Indian equity markets witnessed a sharp fall in Friday’s trading session, with benchmark indices BSE Sensex and Nifty50 ending in negative territory after initial gains. The selloff was driven by rising geopolitical concerns following a terror attack in Kashmir, coupled with weak corporate earnings and valuation pressures.
The BSE Sensex closed 589 points or 0.74% lower at 79,212.53, after plunging over 1,000 points during the day. Meanwhile, the Nifty50 ended at 24,039.35, down 207 points or 0.86%, briefly slipping below the 24,000 mark during intraday trade.
Geopolitical Concerns Spark Investor Anxiety
Investor sentiment turned cautious following a terrorist attack in Pahalgam, Kashmir, which claimed 26 civilian lives. The incident heightened tensions between India and Pakistan, further intensified by India’s diplomatic downgrade and suspension of the Indus Water Treaty. Market participants fear potential retaliatory actions, adding to the volatility.
“Geopolitical unease has resurfaced after the Pahalgam incident, and the uncertainty surrounding India’s response has made markets jittery,” said Dr. VK Vijayakumar, Chief Investment Strategist at Geojit Financial Services.
Profit Booking and Valuation Concerns
The recent rally in the markets, which saw the Nifty surge 8.6% over seven consecutive sessions, also prompted profit-taking. Analysts believe stretched valuations and a technically overbought zone contributed to the pullback.
“The market had rallied sharply in recent sessions, and with the geopolitical risks rising, investors chose to book profits,” noted Devarsh Vakil, Head of Prime Research at HDFC Securities.
Banking Stocks Lead Decline
The banking sector played a pivotal role in dragging indices lower. Shares of Axis Bank, SBI, and Bajaj Finance were among the top losers, with additional pressure from Kotak Mahindra Bank, HDFC Bank, and ICICI Bank. Axis Bank saw a drop after reporting a marginal decline in Q4 net profit to ₹7,117 crore from ₹7,130 crore in the same quarter last year.
Banking stocks collectively shaved over 360 points off the Sensex, reflecting sector-specific stress amid moderate earnings.

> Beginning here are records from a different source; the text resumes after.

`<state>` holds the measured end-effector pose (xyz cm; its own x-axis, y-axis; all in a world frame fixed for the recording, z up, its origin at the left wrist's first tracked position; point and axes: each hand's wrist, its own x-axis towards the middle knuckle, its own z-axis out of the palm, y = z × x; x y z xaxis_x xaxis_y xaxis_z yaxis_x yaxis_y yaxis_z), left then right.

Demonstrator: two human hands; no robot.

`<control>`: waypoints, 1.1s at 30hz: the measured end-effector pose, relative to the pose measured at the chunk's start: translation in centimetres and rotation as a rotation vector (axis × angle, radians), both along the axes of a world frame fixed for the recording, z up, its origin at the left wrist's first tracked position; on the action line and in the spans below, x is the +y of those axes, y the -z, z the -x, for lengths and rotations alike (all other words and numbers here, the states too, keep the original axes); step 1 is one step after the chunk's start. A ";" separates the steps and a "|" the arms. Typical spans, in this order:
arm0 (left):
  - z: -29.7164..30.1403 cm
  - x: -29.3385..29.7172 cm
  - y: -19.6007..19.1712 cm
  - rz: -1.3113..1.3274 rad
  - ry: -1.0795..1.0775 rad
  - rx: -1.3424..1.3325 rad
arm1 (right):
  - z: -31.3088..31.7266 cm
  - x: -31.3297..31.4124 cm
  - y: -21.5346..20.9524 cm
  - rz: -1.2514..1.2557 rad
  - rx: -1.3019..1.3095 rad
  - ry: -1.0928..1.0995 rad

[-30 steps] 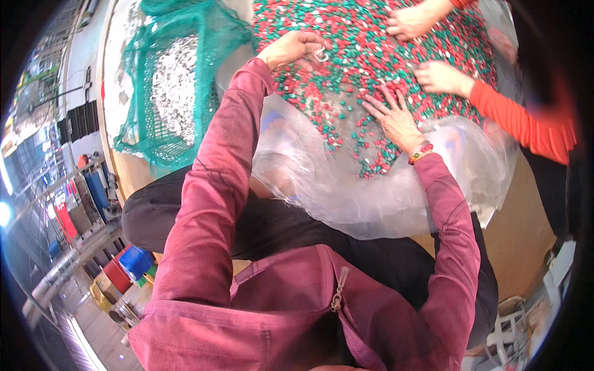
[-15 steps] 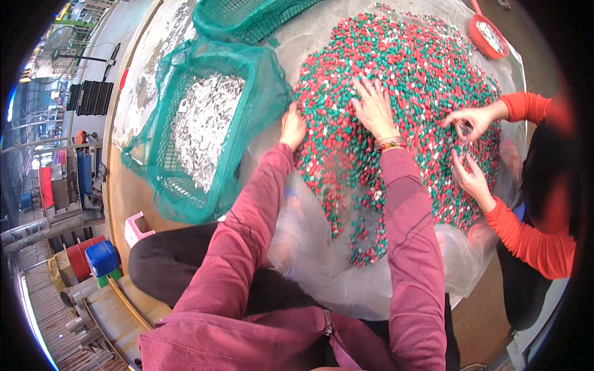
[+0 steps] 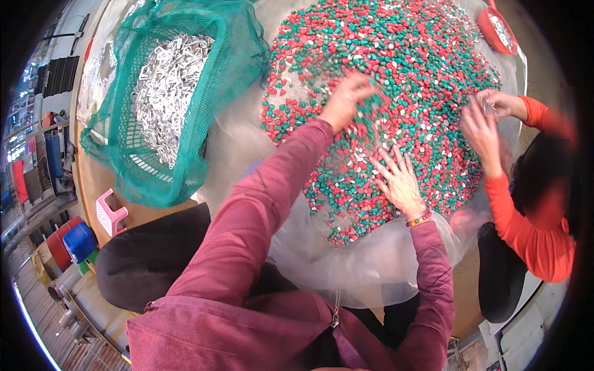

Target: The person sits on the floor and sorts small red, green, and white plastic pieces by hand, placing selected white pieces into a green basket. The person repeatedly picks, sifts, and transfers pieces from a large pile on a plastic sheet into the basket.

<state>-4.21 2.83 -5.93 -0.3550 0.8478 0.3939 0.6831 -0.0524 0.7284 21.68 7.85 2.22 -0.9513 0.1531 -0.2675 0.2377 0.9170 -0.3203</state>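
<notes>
A wide pile of small red, green and white pieces point(image 3: 408, 68) lies on clear plastic sheeting point(image 3: 238, 127). My left hand point(image 3: 348, 102) is over the left middle of the pile, its bent fingers apart and partly blurred, with smeared pieces just beside them. Whether any piece is within its palm is hidden. Lower and to the right, my right hand point(image 3: 401, 185) rests flat on the near part of the pile, fingers spread, a beaded bracelet at its wrist.
At left, a green mesh-draped basket point(image 3: 189, 145) holds many silvery metal pieces point(image 3: 170, 86). A red scoop-like bowl point(image 3: 497, 31) of pale pieces stands far right. A co-worker's hands point(image 3: 486, 120) hold something small at the pile's right edge. A pink stool point(image 3: 111, 213) is below the basket.
My left hand has left the pile's left edge and reached right over the pile, stirring pieces. My right hand has drawn back toward me. The view has shifted; the co-worker's hands have come together.
</notes>
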 end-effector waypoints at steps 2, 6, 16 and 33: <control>-5.4 -0.8 -0.6 0.131 0.120 -0.043 | -1.6 0.3 -1.5 0.043 -0.075 -0.064; -12.9 -5.2 -1.9 0.293 0.359 0.225 | -5.6 1.7 -5.0 0.021 -0.209 -0.190; -3.3 -13.4 -11.7 0.372 0.657 0.617 | -8.5 5.0 2.5 0.133 0.363 0.814; 27.2 -31.0 -24.4 1.251 -0.273 0.348 | 0.4 -14.2 2.2 0.149 0.440 0.112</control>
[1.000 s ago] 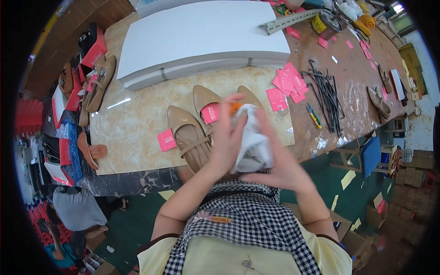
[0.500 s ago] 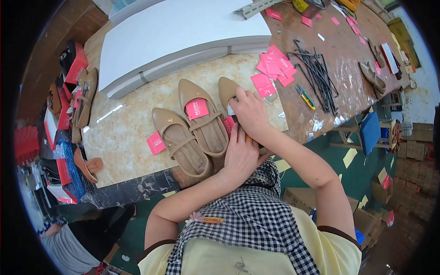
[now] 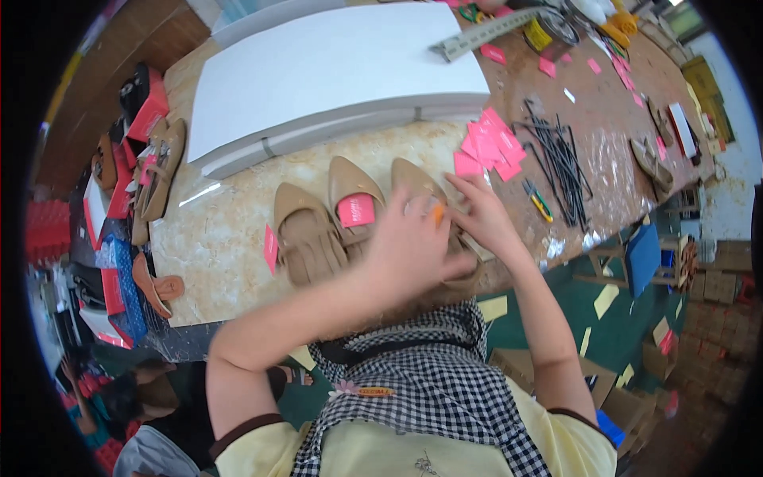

Mixed Corporate Earnings Add Pressure
Corporate earnings for the fourth quarter have so far been underwhelming. Hindustan Unilever (HUL) reported only 2% revenue growth and failed to meet profit expectations due to sluggish urban consumption. In the tech space, Infosys and Wipro issued conservative forecasts, dampening investor optimism about future growth.
According to analysts, year-on-year earnings per share (EPS) growth is projected at around 8%, indicating a modest outlook for corporate profitability in the near term.
Technical Outlook and Market Range
Following a consistent upward movement over the past week, the Nifty is showing signs of entering a corrective phase. Market experts believe the index is likely to oscillate within the 24,000–24,500 range in the near term, with traders waiting for clarity on both global and domestic cues.
“With the recent uptrend now cooling, the Nifty could remain range-bound between 24,000 and 24,500 until fresh triggers emerge,” said Dhupesh Dhameja, Derivatives Research Analyst at SAMCO Securities.
Policy Measures Offer Long-Term Hope
Despite short-term pressures, analysts acknowledge the supportive role of government and RBI policies aimed at boosting GDP growth. However, global trade challenges and regional tensions may delay any significant market recovery.
“The government’s policy measures are aimed at sustaining long-term growth, but immediate gains are being weighed down by external uncertainties,” InCred Equities noted in a report.